A team of researchers led by the University of Maryland, School of Public Health’s Dr. Mona Mittal, conducted an integrated HIV risk reduction intervention for a racially diverse group of economically-disadvantaged women with histories of intimate partner violence (IPV). This intervention resulted in a decrease in unprotected sex and an increase in safer sex communication among its participants. It is one of the few interventions to address the association between gender-based violence and risk of HIV acquisition among women.
The pilot study was led by Dr. Mona Mittal, assistant professor in the department of family science in the University of Maryland School of Public Health, and Dr. Michael Carey, director of the Centers for Behavioral and Preventive Medicine at the Miriam Hospital in Providence, RI.
“Although research has established a strong link between ‘intimate partner violence,’ or IPV, and subsequent HIV infection, there are few empirically-supported interventions that address the unique needs of women who experience IPV and who are at increased risk for contracting HIV,” wrote Dr. Mona Mittal Mittal in her research paper “An Integrated HIV Risk Reduction Intervention for Women with a History of Intimate Partner Violence: Pilot Test Results,” which was published in AIDS and Behavior.

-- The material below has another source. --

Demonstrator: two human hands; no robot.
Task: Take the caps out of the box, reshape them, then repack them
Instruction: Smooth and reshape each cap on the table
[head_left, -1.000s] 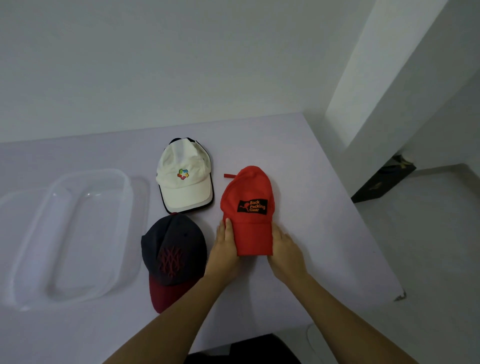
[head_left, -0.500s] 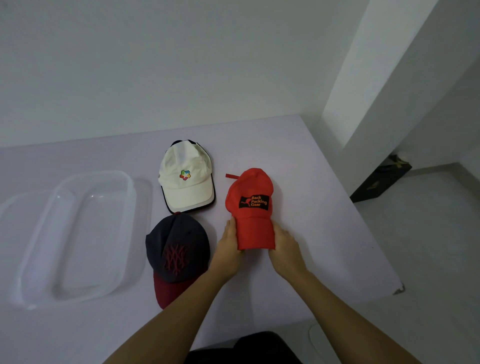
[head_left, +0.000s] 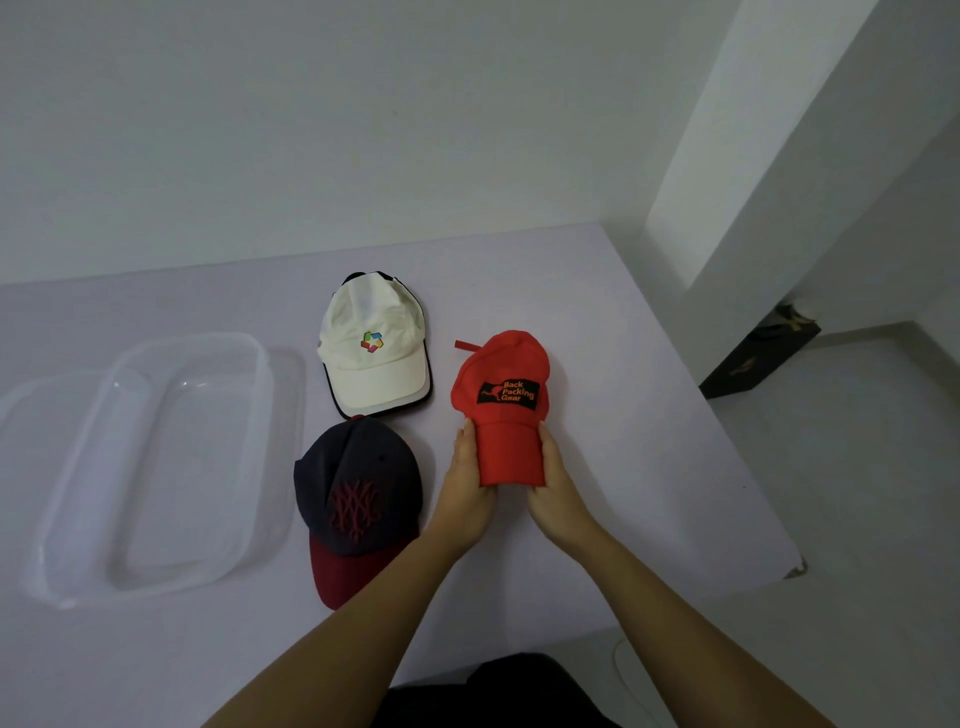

Abused women may be coerced to have unprotected sex or experience fear of violent consequences when negotiating condom use, Dr. Mittal explains. They may also be involved in high-risk sexual behavior, having sex with multiple partners or high-risk individuals, such as injection drug users. Studies also show that women who experience IPV suffer from mental health issues such as depression, PTSD, anxiety and low self-esteem.
Men who engage in abusive behavior are also more likely to engage in high-risk sexual behavior and use condoms infrequently, according to studies by Columbia University researcher, Dr. Nabila El-Bassel.
Dr. Mittal’s research group recruited 55 women who were divided into intervention and control groups. Twenty-seven women received the supporting positive and healthy relationships (SUPPORT) intervention, which consisted of eight weekly sessions that included information about STDs and HIV infection, techniques for deconstructing unhealthy relationships and understanding the link between IPV and STD/HIV infection.
The other 28 women included in the study were placed in a control group that received counseling support related to the abuse cycle, the impact of abuse on children, self-esteem and personal rights, among other topics. The control group intervention, which was organized by a domestic violence agency, focused primarily on IPV and its impact on women’s lives — less on preventing HIV and STD transmission.
Compared to the control group, the SUPPORT group reported four times the number of safer sex conversations, Dr. Mittal noted. The SUPPORT participants also demonstrated improvements in STD knowledge, self-efficacy and condom-negotiating skills. While both groups experienced a reduction in experiences of battering, the SUPPORT group experienced a significant decline in both physical and emotional intimate partner violence.
“What makes this intervention unique is that we recruited women who might currently be in abusive relationships or as recent as the last three months. It is more challenging to work with women with recent experiences of IPV compared to lifetime experiences of IPV,” Dr. Mittal said.
Dr. Mittal hopes to lead a larger trial that will expand on the findings from the pilot study.
“An Integrated HIV Risk Reduction Intervention for Women with a History of Intimate Partner Violence: Pilot Test Results” was published in Aids and Behavior in May.